**YOUR GOAL**
Give the listing again exactly, skipping any pictures it holds.

**INPUT DATA**
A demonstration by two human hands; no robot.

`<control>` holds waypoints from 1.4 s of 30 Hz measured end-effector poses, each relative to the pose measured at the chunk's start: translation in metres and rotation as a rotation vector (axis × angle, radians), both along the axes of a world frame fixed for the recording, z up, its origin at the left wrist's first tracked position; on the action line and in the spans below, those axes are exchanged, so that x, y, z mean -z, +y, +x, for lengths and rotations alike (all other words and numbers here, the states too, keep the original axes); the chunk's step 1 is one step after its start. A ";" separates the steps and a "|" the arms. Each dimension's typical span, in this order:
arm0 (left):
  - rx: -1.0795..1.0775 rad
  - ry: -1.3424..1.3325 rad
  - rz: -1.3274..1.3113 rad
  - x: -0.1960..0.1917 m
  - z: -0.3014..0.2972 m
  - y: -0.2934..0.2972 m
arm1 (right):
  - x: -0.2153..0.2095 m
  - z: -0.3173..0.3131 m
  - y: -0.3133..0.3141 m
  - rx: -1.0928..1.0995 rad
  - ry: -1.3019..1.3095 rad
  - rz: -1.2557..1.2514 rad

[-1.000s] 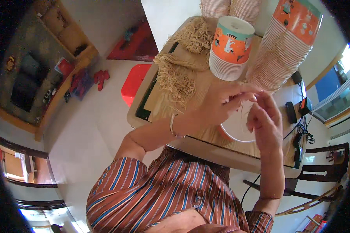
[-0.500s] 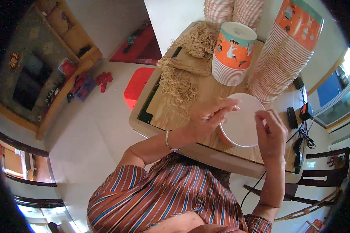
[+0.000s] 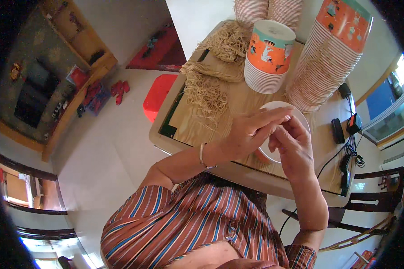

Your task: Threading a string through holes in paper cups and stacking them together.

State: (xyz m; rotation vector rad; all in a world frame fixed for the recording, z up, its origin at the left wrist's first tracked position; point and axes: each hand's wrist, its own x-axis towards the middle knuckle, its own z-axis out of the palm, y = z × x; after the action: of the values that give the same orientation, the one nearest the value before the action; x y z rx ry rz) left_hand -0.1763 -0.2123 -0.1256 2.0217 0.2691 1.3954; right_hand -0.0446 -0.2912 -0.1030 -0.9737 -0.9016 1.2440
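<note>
A paper tub point(image 3: 274, 106), white inside with a bit of orange outer wall showing, stands mouth up near the table's front edge. Over its mouth my two hands meet. My left hand point(image 3: 255, 133) reaches in from the left, a bracelet on its wrist, its fingers pressed together and pointing right. My right hand point(image 3: 296, 145) has curled fingers, their tips against the left fingertips. Whatever the fingertips hold is too small or hidden to tell. Left of the hands lies a loose bundle of tan strings point(image 3: 206, 96), with another string heap point(image 3: 231, 42) behind it.
Behind the tub stands a short stack of upturned orange and teal tubs point(image 3: 268, 58). A taller leaning stack point(image 3: 330, 58) is to its right, strings hanging on it. Black adapters and cables point(image 3: 354, 123) lie at the right edge. A red stool point(image 3: 159, 96) stands left, a dark chair point(image 3: 372, 201) right.
My right hand has moved left and inward, so its fingertips now meet those of my left hand. My left hand has shifted slightly right over the tub.
</note>
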 end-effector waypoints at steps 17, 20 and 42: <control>-0.008 0.025 -0.445 -0.013 -0.005 0.008 | -0.002 0.003 -0.004 0.117 -0.122 0.052; -0.090 0.246 -0.236 -0.013 -0.012 0.021 | 0.001 0.001 -0.004 0.165 -0.240 0.039; 0.336 0.533 -0.565 -0.024 -0.024 0.014 | 0.010 -0.001 -0.012 0.307 -0.807 0.181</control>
State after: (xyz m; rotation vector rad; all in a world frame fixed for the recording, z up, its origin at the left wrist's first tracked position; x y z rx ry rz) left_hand -0.2005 -0.1986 -0.1011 1.8037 0.4670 0.4804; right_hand -0.0453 -0.3028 -0.1129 -1.4322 -1.3862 0.4735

**TASK RESULT**
A demonstration by two human hands; no robot.

`<control>` holds waypoints from 1.4 s of 30 Hz measured end-effector poses, each relative to the pose measured at the chunk's start: translation in metres and rotation as a rotation vector (axis × angle, radians), both along the axes of a world frame fixed for the recording, z up, its origin at the left wrist's first tracked position; on the action line and in the spans below, those axes are exchanged, so that x, y, z mean -z, +y, +x, for lengths and rotations alike (all other words and numbers here, the states too, keep the original axes); the chunk's step 1 is one step after its start. A ";" separates the steps and a "|" the arms. Each dimension's typical span, in this order:
arm0 (left):
  - rx: -1.0795..1.0775 rad
  - ry: -1.3424..1.3325 rad
  - rz: -1.3274..1.3113 rad
  - x: -0.1960..0.1917 m
  - z: -0.3014..0.2972 m
  - y: -0.2934..0.2972 m
arm1 (right):
  - x: -0.2153..0.2095 m
  - z: -0.3173..0.3131 m
  - y: -0.3133..0.3141 m
  - rx: -1.0928..1.0995 rad
  - ry: -1.3019..1.3095 rad
  - rz: -1.2557..1.2514 rad

[-1.000s] 
[-0.500s] 
[+0.000s] 

Your task: Threading a string through holes in paper cups and stacking them together.

State: (xyz m; rotation vector rad; all in a world frame fixed for the recording, z up, its origin at the left wrist's first tracked position; point and axes: each hand's wrist, its own x-axis towards the middle knuckle, its own z-axis out of the palm, y = z × x; after the action: of the values that give the same orientation, the one nearest the value before the action; x y z rx ry rz) left_hand -0.1763 -0.2123 -0.1256 2.0217 0.2691 1.3954; right_hand -0.0446 -0.2912 -0.1030 -0.9737 -0.9016 1.2440
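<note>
A paper tub point(image 3: 274, 106), white inside with a bit of orange outer wall showing, stands mouth up near the table's front edge. Over its mouth my two hands meet. My left hand point(image 3: 255, 133) reaches in from the left, a bracelet on its wrist, its fingers pressed together and pointing right. My right hand point(image 3: 296, 145) has curled fingers, their tips against the left fingertips. Whatever the fingertips hold is too small or hidden to tell. Left of the hands lies a loose bundle of tan strings point(image 3: 206, 96), with another string heap point(image 3: 231, 42) behind it.
Behind the tub stands a short stack of upturned orange and teal tubs point(image 3: 268, 58). A taller leaning stack point(image 3: 330, 58) is to its right, strings hanging on it. Black adapters and cables point(image 3: 354, 123) lie at the right edge. A red stool point(image 3: 159, 96) stands left, a dark chair point(image 3: 372, 201) right.
My right hand has moved left and inward, so its fingertips now meet those of my left hand. My left hand has shifted slightly right over the tub.
</note>
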 end-effector waypoints at steps 17, 20 and 42: <control>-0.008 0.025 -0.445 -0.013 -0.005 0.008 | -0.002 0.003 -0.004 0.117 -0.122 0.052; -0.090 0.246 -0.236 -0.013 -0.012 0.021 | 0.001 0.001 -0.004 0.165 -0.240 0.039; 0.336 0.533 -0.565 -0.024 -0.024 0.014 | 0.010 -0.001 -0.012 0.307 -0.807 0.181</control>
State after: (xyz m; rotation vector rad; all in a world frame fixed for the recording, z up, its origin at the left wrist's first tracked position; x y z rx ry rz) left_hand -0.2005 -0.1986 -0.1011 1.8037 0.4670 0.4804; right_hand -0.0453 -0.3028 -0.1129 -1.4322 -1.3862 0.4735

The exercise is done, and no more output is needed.